At your appointment, it is important that you bring either your valid drivers license or passport so that signatures can be notarized.

When the buyer’s loan is approved, the loan documents are sent to the escrow officer.  When the buyer has signed loan documents, the escrow officer will give them to the lender for a final review.  The review usually occurs within a few days, after which the lender advises the escrow officer that the lender is ready to fund the loan.  If all conditions of the escrow have been satisfied, the escrow officer will inform you of the date the escrow will close and will take care of the technical and financial details.

The Close of Escrow

Close of escrow signifies legal transfer of the title and occurs when your grant deed is filed with the county recorder.

Your escrow officer will prepare a final settlement statement and transfer the proceeds of the sale.

After your existing loan is paid off, your lender is required by law to issue a full reconveyance (release of their loan).  The deed of reconveyance will be recorded and the original returned to you.

Title Insurance


Title insurance, unlike other forms of insurance, such as automobile or life insurance, involves a one-time premium, which insures against previous actions resulting in a compromise of the integrity of your real estate ownership.

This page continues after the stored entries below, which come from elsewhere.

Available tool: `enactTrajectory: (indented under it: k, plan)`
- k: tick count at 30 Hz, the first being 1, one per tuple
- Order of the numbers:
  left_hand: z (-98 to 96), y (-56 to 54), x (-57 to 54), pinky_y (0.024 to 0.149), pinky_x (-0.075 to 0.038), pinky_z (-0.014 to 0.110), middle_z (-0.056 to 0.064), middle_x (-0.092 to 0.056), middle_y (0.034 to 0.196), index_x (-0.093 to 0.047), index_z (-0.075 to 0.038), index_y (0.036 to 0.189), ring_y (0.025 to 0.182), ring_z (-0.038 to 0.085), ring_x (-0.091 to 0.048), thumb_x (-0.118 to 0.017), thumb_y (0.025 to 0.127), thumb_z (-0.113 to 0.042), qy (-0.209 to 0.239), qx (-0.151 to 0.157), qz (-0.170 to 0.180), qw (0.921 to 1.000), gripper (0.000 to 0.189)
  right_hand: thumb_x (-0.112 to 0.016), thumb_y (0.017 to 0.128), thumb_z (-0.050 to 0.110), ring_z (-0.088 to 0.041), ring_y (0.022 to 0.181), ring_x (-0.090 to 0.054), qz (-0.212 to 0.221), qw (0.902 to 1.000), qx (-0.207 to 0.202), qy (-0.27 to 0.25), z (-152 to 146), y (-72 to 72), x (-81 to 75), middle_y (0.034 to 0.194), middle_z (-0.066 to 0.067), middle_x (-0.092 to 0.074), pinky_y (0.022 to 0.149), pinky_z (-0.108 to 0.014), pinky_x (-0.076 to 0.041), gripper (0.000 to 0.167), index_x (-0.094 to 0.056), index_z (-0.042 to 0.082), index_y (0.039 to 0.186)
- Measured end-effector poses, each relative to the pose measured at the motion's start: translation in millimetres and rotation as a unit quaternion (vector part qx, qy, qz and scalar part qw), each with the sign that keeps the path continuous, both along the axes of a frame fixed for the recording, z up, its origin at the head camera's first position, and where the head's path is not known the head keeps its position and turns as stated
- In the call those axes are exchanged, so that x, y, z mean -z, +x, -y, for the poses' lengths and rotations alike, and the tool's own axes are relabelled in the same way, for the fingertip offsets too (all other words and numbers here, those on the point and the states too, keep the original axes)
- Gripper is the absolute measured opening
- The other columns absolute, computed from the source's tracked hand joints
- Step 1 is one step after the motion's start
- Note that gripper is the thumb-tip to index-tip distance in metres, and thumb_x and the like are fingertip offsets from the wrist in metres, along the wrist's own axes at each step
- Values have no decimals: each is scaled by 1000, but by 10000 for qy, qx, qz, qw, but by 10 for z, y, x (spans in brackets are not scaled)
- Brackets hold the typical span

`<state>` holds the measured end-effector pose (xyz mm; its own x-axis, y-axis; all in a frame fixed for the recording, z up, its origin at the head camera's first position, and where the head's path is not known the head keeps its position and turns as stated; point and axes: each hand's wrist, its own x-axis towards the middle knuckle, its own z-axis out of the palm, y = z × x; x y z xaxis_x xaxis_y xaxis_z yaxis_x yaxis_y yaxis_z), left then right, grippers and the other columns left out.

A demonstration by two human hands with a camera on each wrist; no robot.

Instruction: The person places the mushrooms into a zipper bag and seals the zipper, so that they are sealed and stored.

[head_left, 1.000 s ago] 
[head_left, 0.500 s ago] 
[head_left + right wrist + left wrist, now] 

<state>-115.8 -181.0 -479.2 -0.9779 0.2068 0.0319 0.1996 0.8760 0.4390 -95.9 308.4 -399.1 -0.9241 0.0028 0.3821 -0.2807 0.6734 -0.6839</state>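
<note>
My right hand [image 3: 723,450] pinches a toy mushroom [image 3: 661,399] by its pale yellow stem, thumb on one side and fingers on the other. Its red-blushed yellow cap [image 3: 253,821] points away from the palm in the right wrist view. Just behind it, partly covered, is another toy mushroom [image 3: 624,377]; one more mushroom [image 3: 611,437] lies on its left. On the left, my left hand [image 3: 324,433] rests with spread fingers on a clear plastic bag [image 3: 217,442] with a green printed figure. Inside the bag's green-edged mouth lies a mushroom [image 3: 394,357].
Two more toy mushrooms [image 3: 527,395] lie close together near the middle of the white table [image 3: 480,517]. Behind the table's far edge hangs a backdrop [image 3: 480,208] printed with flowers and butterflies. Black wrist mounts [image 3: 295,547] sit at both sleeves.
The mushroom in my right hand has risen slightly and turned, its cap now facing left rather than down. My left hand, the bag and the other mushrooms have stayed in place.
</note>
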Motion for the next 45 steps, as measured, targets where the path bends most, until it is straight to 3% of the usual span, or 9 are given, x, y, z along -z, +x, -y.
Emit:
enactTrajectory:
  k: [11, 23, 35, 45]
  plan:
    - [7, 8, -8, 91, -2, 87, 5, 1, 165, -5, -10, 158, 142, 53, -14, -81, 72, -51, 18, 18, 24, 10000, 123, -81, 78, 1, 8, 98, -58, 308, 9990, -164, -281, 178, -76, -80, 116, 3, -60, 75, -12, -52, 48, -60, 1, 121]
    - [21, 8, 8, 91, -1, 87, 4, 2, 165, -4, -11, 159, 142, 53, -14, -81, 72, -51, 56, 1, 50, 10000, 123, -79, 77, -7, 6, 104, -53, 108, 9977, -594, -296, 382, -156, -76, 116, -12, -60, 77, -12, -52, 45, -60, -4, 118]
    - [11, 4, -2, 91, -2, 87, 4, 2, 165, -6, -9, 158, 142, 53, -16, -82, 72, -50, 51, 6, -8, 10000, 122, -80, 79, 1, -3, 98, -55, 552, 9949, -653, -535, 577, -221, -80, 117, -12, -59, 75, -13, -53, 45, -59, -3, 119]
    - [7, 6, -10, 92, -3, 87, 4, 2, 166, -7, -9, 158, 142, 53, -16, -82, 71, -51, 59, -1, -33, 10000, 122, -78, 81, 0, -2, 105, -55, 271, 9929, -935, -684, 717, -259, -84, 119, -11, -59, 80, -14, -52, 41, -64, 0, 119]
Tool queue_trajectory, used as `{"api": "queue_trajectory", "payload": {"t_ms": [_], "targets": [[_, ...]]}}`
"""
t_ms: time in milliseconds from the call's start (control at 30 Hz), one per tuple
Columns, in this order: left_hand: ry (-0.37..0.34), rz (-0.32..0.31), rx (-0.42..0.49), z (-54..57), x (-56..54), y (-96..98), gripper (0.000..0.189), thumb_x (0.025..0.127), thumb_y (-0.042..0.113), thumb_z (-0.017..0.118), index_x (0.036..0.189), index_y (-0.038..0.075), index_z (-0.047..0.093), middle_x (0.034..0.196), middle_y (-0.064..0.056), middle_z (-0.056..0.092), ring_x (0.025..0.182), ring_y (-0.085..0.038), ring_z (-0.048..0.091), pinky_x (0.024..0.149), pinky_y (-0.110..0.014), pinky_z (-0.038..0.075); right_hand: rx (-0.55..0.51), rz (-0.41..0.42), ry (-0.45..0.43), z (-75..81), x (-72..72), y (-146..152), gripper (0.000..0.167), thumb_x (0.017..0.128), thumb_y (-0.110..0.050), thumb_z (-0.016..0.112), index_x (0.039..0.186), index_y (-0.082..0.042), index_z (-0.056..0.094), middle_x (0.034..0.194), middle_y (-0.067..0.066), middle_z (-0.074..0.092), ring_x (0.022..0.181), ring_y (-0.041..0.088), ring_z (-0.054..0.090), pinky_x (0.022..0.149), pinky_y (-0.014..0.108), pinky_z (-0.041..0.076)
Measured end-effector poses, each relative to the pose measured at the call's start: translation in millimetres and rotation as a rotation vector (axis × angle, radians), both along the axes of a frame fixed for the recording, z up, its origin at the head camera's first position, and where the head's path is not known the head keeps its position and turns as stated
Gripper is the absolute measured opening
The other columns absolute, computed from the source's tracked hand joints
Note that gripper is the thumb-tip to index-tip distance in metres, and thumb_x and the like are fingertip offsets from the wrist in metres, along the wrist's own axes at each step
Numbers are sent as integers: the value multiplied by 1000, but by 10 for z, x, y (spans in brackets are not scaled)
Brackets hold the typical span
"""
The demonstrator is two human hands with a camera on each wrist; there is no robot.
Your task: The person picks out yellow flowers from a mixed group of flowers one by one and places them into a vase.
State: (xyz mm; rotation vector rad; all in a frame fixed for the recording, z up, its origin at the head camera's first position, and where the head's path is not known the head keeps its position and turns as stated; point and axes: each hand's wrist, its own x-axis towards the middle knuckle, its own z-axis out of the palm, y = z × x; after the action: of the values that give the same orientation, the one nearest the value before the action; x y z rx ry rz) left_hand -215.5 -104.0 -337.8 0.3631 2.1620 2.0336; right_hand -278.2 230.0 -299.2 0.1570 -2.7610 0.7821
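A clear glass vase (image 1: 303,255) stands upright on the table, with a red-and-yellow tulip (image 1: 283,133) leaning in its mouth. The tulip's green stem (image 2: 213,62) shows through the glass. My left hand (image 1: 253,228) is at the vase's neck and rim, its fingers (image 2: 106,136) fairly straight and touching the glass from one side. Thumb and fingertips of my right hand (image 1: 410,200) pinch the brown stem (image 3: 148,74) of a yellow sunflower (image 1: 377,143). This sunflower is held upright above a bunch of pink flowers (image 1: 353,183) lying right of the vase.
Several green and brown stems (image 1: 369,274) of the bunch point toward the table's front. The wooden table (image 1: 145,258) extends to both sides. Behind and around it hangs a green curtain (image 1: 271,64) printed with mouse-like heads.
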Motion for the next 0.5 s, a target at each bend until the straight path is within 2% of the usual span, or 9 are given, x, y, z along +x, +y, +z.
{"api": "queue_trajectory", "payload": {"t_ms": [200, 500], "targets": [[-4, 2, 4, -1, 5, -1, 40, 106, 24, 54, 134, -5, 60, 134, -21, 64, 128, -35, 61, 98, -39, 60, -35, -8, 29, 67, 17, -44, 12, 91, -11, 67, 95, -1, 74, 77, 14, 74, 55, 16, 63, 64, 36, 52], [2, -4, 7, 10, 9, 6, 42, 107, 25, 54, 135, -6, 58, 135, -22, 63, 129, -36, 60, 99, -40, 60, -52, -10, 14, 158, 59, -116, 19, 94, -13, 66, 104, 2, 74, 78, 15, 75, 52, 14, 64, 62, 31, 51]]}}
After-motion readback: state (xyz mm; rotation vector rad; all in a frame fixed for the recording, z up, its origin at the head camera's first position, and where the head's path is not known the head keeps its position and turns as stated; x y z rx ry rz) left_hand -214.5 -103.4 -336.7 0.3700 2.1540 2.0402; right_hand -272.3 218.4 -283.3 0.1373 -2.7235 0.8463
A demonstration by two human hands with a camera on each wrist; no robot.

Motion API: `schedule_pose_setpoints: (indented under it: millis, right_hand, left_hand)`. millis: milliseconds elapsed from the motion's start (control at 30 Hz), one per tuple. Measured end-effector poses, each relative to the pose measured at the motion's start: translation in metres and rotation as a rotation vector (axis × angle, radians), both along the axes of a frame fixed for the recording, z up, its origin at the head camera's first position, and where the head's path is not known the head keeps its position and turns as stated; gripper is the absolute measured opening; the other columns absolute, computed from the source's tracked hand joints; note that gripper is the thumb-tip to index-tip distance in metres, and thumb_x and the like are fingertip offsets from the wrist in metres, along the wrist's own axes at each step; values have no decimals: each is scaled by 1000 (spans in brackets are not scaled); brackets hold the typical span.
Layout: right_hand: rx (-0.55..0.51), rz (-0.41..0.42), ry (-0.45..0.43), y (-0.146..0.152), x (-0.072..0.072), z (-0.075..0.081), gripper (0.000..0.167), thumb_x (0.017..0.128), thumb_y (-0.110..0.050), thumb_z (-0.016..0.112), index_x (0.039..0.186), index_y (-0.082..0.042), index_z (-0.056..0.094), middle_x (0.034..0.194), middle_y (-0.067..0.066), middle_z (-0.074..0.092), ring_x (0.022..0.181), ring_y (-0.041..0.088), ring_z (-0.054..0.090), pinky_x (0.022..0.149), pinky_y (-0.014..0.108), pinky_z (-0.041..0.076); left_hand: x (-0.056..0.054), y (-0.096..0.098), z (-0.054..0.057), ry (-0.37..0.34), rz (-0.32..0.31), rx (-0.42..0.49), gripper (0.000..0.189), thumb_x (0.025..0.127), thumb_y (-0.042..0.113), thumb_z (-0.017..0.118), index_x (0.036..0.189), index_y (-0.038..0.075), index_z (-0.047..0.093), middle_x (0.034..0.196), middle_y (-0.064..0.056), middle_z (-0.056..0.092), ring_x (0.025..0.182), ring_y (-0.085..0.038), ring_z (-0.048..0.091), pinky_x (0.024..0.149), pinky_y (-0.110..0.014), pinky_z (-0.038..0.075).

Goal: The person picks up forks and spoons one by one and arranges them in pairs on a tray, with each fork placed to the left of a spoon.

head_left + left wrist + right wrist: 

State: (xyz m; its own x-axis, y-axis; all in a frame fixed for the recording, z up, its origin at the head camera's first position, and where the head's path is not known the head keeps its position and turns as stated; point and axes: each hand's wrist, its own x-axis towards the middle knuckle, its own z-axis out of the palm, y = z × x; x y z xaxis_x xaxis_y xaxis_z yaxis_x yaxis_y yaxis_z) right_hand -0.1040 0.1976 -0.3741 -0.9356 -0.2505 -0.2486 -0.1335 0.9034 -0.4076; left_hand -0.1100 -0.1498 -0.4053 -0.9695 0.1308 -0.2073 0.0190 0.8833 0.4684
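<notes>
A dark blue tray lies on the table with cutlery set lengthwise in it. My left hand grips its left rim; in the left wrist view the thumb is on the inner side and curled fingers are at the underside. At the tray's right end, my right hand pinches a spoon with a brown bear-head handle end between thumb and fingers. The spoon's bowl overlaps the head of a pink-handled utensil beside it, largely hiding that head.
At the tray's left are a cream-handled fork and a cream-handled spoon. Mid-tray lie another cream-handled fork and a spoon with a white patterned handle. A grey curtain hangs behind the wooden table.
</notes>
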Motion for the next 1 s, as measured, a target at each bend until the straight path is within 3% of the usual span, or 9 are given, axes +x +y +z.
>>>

When your escrow closes, the title company issues a policy of title insurance to Buyer.  An additional policy insuring the new lender is often issued concurrently.


The title company conducts a thorough search and evaluation of the Public Records, looking for situations that may cloud the title to your new home, such as:

  • Are all taxes and special assessments paid?
  • Does anyone have special rights to the property that would limit your ownership?
  • Has the death of a former owner or the filing of a will affected title to the property?
  • Are there undisclosed heirs or spouses of the seller?
  • Are there any lawsuits or claims recorded against the property itself, or suits or judgments filed against the seller?


Claims that cannot be discovered by examination of the Public Records called “hidden risks” could arise long after you’ve purchased the property.

Here are just a few of the most common hidden risks that can cause a loss of title or create an encumbrance on title:
  • False impersonation of the true owner of the property
  • Forged deeds, releases or wills
  • Other types of fraud
  • Undisclosed or missing heirs
  • Instruments executed under invalid or expired power of attorney
  • Misinterpretation of wills
  • Deeds by persons of unsound mind
  • Deeds by minors
  • Deeds by persons supposedly single, but in fact married, or have registered domestic partners
  • Liens for unpaid estate, inheritance, income or gift taxes


Title insurance involves a one-time premium, paid when you close the real estate transaction.  Who will pay the premium is negotiable between the parties, but the typical breakdown is shown on the following page.


By obtaining a title policy from a reputable Title Company, you are backed by the strength and security.

Loan Process

The key to the loan process going smoothly is the initial interview.  At this time, the lender obtains all pertinent documentation so unnecessary problems and delays may be avoided.  The Realtor opens escrow with the title company at this time.

Within 24 hours of application, the lender requests a credit report, an appraisal on the new property, verifications of employment and funds to close, mortgage or landlord ratings, a preliminary title report and any other necessary supporting documentation.

Within one to two weeks, the lender begins to receive the supporting documentation.  As it comes in, the lender checks for any problems that might arise and requests any additional items needed.

Once all the necessary documentation is in, the loan processor assembles the loan package and submits it to the underwriter for approval.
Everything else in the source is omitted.